BEING A LICENSED HIGH SCHOOL TEACHER, WORKING AT A PRESTIGIOUS SCHOOL IN SOUTH AFRICA, YOU WERE OFFERED JOBS FROM ALL OVER THE WORLD. WHY DID YOU DECIDE TO COME AND APPLY YOUR TRADE HERE IN CHINA?
Martin: Well, to be honest, China never crossed my mind. For me China was an unknown, a no go country for various reasons. I found out about you guys though and had a chat about China. Your passion and love for the country sparked the interested in me. I started doing a bit of research and realized that China is not that far separated from what we call “the western world”. The combination of not going to a country where so many teachers go (middle east) and being able to travel to so many awesome surrounding countries was the main selling point for me.
YOU WERE THE FIRST TEACHER GTA PLACED IN CHENGDU. HOW DID YOU FIND THE TRANSITION FROM THE JOB AND LIFE YOU HAD BACK HOME TO SETTLING INTO EVERYDAY LIFE IN CHINA?
Martin: Life in Chengdu is easy. Not having to worry about paying an arm and a leg for accommodation, food, etc. made the transition easy. The school I was placed at was incredibly helpful and supportive. Than in itself made life easier. Yeah, there were tough times too but that is life, nothing worth doing/having comes easy! But in this case, it certainly was easier!!
MAKING A DECISION TO FURTHER YOUR TEACHING CAREER IN CHINA WAS SURELY NOT AN EASY STEP TO TAKE. TELL US ABOUT SOME OF THE CHALLENGES YOU FACED, SOME OF THE DIFFICULT THINGS AND HOW YOU ADAPTED TO THEM.
Martin: Martin: Back home I was already a teacher and boarding housemaster. My career was on a good path or so I thought. Working 12-15 hours a day was starting to take its toll on me. After moving to China one of the biggest things I had to get used to was the fact that I had so much time on hand here in China. Only working 6-8 hours a day, having between 8-12 kids in a class, and not having to grade papers all the time was really something I did not use to. I finally had time to do stuff I wanted to do and take up new hobbies.
CHILDREN ARE CHILDREN, STUDENTS ARE STUDENTS OR SO GOES THE SAYING. WHAT HAVE BEEN SOME OF THE SWEET SIMILARITIES AND STARK DIFFERENCES YOU HAVE EXPERIENCED BETWEEN THE KIDS YOU TAUGHT BACK HOME AND THE ONES OVER HERE?
Martin: One thing that everyone has to remember when coming to teach here no matter which subjects you gonna teach, these are second language students. You will always first be an English teacher and then a subject teacher. The only difference between you and an ESL teacher is, the vocabulary you teach will just be subject-specific. I am having so much fun finding new ways of explaining the meaning of words in my subjects (math and accounting).

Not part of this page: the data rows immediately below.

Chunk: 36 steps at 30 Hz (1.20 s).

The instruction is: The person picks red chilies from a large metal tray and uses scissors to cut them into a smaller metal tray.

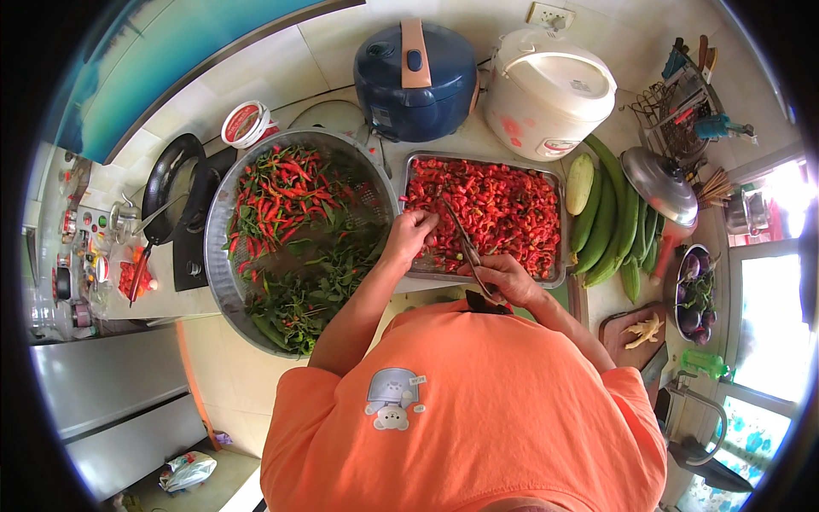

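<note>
Before me lies a metal tray [565,224] heaped with cut red chili peppers [505,211]. My right hand [508,278] grips the handles of metal scissors [466,243] at the tray's near edge, the blades reaching over the cut peppers. Over the tray's left side is my left hand [413,238], fingers pinched together; what is between the fingertips is too small to tell. To the left a large round metal basin [221,281] holds whole red chilies [297,176] at the back and leafy green pepper stems [307,307] at the front, partly behind my left forearm.
Behind stand a blue rice cooker [416,89] and a white rice cooker [550,96]. Long green gourds [604,224] lie right of the tray, near a metal lid [659,185], a cutting board with ginger [643,329] and a bowl of eggplants [691,317]. A black frying pan [169,192] is at left.
</note>
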### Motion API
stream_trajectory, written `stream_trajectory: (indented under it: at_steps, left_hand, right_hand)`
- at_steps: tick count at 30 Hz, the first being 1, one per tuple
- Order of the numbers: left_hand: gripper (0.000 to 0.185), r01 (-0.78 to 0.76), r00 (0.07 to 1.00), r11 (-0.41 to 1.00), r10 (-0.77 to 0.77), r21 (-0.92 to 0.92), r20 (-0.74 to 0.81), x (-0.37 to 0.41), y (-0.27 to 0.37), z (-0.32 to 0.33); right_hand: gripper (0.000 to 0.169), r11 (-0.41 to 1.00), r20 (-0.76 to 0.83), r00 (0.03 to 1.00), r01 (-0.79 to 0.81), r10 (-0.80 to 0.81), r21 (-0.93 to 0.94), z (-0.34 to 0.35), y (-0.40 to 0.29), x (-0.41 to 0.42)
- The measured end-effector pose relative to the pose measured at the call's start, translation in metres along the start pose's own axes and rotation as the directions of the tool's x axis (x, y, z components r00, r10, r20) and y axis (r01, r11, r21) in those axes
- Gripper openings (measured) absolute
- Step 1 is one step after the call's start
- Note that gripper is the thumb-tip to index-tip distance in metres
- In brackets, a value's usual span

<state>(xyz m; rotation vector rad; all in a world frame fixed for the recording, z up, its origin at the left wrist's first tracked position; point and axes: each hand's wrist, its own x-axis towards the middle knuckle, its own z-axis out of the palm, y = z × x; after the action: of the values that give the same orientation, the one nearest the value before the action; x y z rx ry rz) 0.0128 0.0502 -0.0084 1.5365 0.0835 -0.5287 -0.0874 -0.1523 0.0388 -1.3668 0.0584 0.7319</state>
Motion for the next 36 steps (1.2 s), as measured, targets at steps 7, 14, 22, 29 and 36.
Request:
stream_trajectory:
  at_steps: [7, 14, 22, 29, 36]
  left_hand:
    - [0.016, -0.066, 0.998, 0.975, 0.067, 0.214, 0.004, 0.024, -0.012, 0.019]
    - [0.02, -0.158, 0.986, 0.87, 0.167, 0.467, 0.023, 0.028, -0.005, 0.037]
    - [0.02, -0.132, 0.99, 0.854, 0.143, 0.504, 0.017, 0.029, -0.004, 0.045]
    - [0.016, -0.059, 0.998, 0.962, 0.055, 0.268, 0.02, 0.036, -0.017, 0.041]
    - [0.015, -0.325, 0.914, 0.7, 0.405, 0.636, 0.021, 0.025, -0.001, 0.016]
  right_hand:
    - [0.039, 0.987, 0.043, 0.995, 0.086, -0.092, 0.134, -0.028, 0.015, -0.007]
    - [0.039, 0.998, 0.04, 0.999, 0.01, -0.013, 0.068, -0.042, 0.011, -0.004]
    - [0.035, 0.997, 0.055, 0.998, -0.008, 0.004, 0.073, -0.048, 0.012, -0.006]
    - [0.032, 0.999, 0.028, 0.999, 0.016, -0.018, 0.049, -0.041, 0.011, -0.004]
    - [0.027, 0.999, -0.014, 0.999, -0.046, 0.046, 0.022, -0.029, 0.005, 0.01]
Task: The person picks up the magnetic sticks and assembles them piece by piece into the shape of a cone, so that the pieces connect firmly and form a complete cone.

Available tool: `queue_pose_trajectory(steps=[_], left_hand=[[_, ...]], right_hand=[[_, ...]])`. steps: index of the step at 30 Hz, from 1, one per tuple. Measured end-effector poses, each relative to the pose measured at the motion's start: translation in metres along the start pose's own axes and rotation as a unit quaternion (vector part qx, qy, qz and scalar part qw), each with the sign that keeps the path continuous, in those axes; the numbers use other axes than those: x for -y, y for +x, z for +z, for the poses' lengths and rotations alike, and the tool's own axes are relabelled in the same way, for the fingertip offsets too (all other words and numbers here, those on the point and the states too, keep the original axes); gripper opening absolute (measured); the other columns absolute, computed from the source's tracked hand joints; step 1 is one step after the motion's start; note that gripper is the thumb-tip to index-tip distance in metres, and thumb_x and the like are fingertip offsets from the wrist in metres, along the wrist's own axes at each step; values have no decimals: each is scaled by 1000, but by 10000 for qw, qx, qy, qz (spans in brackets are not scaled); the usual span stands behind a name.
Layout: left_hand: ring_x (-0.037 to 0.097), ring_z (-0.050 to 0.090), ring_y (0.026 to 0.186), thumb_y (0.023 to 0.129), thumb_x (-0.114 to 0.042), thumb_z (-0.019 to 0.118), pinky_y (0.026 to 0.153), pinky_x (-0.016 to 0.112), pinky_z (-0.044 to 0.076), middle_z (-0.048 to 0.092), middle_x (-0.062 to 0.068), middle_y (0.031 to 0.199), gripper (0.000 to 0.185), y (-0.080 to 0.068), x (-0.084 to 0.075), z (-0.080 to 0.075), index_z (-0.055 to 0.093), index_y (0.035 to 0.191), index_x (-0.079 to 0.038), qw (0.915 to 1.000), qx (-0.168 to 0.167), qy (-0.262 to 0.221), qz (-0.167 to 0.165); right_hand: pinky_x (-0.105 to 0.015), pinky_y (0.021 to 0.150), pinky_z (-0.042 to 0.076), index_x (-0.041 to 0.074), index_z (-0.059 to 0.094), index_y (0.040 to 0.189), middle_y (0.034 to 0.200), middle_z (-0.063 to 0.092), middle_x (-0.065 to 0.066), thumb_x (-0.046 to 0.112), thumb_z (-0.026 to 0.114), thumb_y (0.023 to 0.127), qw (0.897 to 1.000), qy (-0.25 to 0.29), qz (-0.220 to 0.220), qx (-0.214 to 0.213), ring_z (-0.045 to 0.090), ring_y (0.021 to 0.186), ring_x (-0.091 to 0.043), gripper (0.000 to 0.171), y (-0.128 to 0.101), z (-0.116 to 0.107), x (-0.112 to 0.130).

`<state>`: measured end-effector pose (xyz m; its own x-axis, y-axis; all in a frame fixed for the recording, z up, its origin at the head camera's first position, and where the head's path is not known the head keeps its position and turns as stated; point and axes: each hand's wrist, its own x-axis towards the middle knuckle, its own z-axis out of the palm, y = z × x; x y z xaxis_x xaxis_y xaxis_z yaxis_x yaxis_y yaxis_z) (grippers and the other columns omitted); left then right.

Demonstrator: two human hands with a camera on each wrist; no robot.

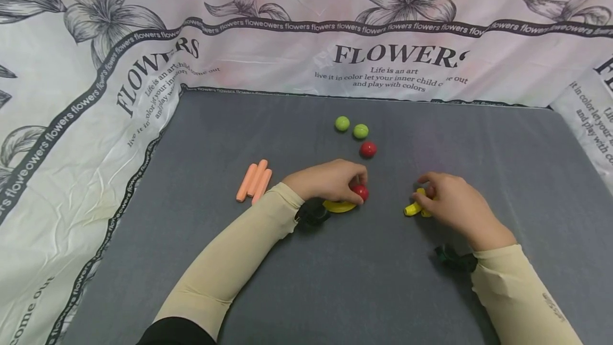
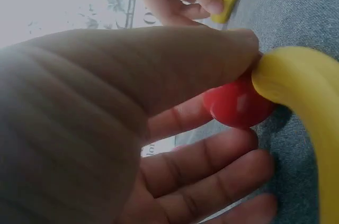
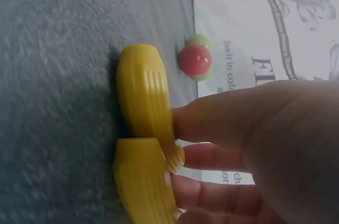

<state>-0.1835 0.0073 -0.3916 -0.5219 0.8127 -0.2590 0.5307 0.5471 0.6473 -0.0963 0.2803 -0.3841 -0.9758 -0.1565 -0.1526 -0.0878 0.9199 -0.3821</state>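
My left hand point(image 1: 330, 181) pinches a small glossy red ball point(image 1: 361, 192) between thumb and fingers, its other fingers loosely bent in the left wrist view. Right against that ball lies a curved yellow toy banana point(image 1: 339, 206), partly covered by the hand in the head view. To the right, my right hand point(image 1: 457, 206) has thumb and index finger at a ribbed yellow toy banana point(image 3: 142, 89), pinching its side close over the tabletop. A second ribbed yellow piece point(image 3: 139, 176) lies beside it, near the other fingertips.
Two green balls point(image 1: 342, 123) and another red ball point(image 1: 367, 149) sit farther back on the grey tabletop point(image 1: 297, 126). Several orange sticks point(image 1: 246, 182) lie left of my left forearm. A flower-printed cloth point(image 1: 268, 63) borders the table's back and left edges.
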Motion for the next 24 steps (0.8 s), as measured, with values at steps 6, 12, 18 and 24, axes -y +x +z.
queue_pose_trajectory(steps=[6, 12, 18, 24], left_hand=[[10, 63, 95, 94, -24, 81, 83, 23, 50, 69, -4, 102, 22, 2, -3, 2, 70, 111, -17, 9996, 42, 224, 155], [10, 62, 95, 93, -23, 81, 86, 23, 49, 70, -5, 101, 20, 3, -9, 4, 72, 110, -16, 9984, 157, 386, 386], [8, 63, 95, 94, -20, 80, 85, 20, 49, 71, -8, 102, 20, 2, -11, 6, 76, 114, -18, 9967, 334, 321, 670], [8, 64, 96, 95, -18, 80, 87, 20, 49, 73, -9, 107, 25, 1, -14, 8, 78, 120, -18, 9953, 443, 320, 799]], right_hand=[[-33, 50, 35, 4, 73, 112, 65, 57, 2, 27, 72, 98, 10000, -29, -15, -59, 48, 56, -17, 27, -1, 3, 5], [-34, 53, 38, 6, 76, 108, 71, 62, 1, 28, 73, 96, 9999, -47, 38, -105, 50, 59, -17, 25, -1, 10, 13], [-34, 53, 40, 6, 76, 107, 73, 63, 0, 26, 73, 96, 9999, -89, -17, -145, 51, 60, -17, 23, -1, 17, 20], [-33, 51, 42, 5, 75, 104, 72, 66, 0, 23, 70, 97, 9990, -66, -203, -403, 52, 57, -15, 19, -1, 22, 24]])
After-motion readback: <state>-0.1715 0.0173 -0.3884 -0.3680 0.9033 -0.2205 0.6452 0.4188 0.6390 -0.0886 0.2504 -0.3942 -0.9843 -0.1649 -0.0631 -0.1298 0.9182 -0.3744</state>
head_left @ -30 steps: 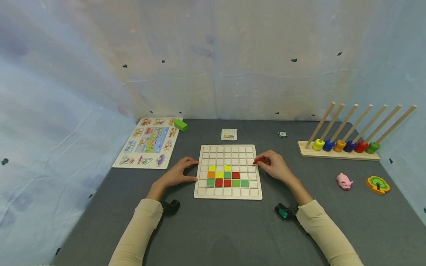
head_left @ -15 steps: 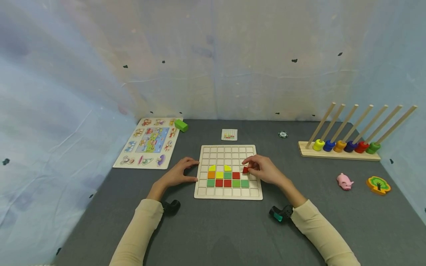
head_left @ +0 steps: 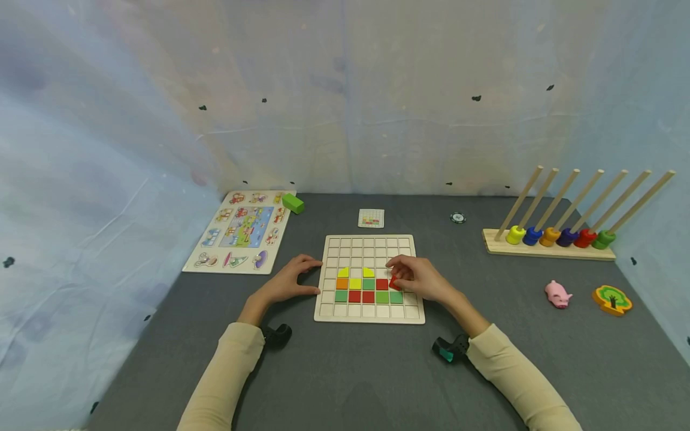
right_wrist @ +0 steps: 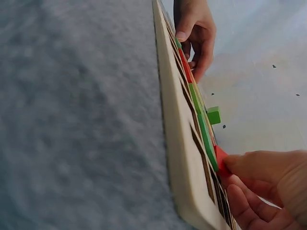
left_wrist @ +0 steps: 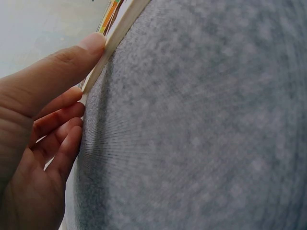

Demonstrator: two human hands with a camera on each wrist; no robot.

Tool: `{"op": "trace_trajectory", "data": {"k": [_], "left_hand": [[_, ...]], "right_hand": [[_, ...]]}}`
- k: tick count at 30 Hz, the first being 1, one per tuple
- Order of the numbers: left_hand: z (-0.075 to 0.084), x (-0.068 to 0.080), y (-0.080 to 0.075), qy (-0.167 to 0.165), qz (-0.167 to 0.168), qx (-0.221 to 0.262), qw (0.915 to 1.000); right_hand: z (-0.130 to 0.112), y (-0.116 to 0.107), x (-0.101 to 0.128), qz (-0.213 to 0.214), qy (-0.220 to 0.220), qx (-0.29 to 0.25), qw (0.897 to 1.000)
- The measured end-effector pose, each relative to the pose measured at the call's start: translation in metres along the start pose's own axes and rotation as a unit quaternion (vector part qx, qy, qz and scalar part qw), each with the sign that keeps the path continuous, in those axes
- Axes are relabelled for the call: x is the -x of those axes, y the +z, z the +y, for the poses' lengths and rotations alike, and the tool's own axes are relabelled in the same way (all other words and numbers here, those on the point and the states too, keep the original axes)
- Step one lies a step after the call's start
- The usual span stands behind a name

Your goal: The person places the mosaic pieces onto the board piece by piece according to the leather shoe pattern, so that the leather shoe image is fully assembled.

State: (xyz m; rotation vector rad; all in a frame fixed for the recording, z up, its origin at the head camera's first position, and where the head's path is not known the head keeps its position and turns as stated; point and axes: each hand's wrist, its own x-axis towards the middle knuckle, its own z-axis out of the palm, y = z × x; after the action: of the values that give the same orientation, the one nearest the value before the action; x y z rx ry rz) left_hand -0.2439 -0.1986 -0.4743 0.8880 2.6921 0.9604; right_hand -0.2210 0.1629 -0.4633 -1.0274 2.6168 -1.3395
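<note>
A pale wooden grid board [head_left: 369, 312] lies flat on the dark table, with red, green, yellow and orange tiles set in some of its cells. My right hand [head_left: 423, 279] pinches a red tile [right_wrist: 221, 161] between thumb and fingers. That tile is tilted over the board, just right of another red tile [head_left: 382, 284] and behind a green tile [head_left: 396, 297]. At the board's left edge my left hand [head_left: 290, 280] touches the rim with its thumb and fingertips, the fingers spread along it. In the left wrist view the thumb [left_wrist: 91, 43] rests against the edge.
Behind the board lies a small pattern card [head_left: 371, 218]. A picture puzzle board [head_left: 232, 233] with a green block [head_left: 293, 203] is at the back left. To the right are a poker chip [head_left: 457, 218], a peg stand [head_left: 547, 245], a pink pig [head_left: 557, 294] and a tree piece [head_left: 611, 300].
My right hand has carried the red tile left and toward me, from the board's right edge to beside the other red tile. The left hand stays at the board's left edge.
</note>
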Motion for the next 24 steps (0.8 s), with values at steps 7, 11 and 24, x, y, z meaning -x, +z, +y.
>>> {"op": "trace_trajectory", "data": {"k": [7,11,24], "left_hand": [[0.001,-0.0003,-0.0004,-0.005,-0.002,-0.002,1.0],[0.0011,-0.0002,-0.0004,-0.005,-0.002,-0.002,1.0],[0.0018,0.0004,-0.0011,0.002,0.002,-0.004,1.0]], "right_hand": [[-0.0017,0.0013,0.0021,0.006,-0.028,0.029,0.999],[-0.0034,0.0,0.0028,-0.007,-0.019,0.04,0.999],[-0.005,0.0032,0.0059,0.01,-0.036,0.069,0.997]]}}
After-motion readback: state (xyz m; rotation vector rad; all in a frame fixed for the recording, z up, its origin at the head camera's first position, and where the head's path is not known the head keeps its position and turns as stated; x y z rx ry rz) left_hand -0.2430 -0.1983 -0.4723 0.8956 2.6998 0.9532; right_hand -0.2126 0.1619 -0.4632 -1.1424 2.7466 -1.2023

As for similarities, the saying is indeed true. No matter how different their world and system may seem, kids have a need to have fun, to play around, to have a teacher that cares for them and to discipline them. When it comes to differences my biggest challenge has been with getting students to participate and answer questions in class, especially the older ones. They come from an educational system where the teacher does all the talk work and they just receive input but never give output. Only during exams do they give output. Once you pass that barrier though they are great fun to have in class. Another big difference for me was the extreme dedication and eagerness they have to learn. These students aren’t afraid to walk the extra mile.
IN YOUR FIRST INTERVIEW WITH US YOU SAID, "I AM GOOD AT HAVING FUN." FROM THE FOOT OF EVEREST TO RUGBY FIELDS IN BEIJING YOU SURELY HAVE BEEN HAVING A LOT OF IT. WHAT IS SOME OF THE GREAT THINGS YOU'VE BEEN ABLE TO DO.
Martin: Number one would surely be the road trip I did to the Tibetan autonomous region. I managed to pass the Chinese driver’s license test (which was actually an easy process) and rented a car for 15 days. I drove all the way to the Tibetan border and explored every part of the border and surroundings. Till this day words can’t describe the amazing experience that was.
No. 2 Taking back up my love for the sport rugby. Due to various reasons, I hung up my boots back in 2012. Since I had the time on hand to do it again I just went all out. Travelling throughout of China, playing at various tournaments and meeting new people from all over the world is definitely one of my greatest joys of living in China.
No. 3 Thailand Thailand Thailand!!!! Need I say more. Cheap, easy to get to, great food and awesome beaches! And all of that within a 3-hour flight! But really the list is just never-ending! Fishing Blue Marlin and Sailfish in the Philippines, wandering the streets and countryside of Vietnam, nightlife in Malaysia, hiking to Everest base camp, etc.
Coming to teach in China has by far one of the best decisions I have made in my life to date. And that is all thanks to Go Teach in Asia for making it possible for me.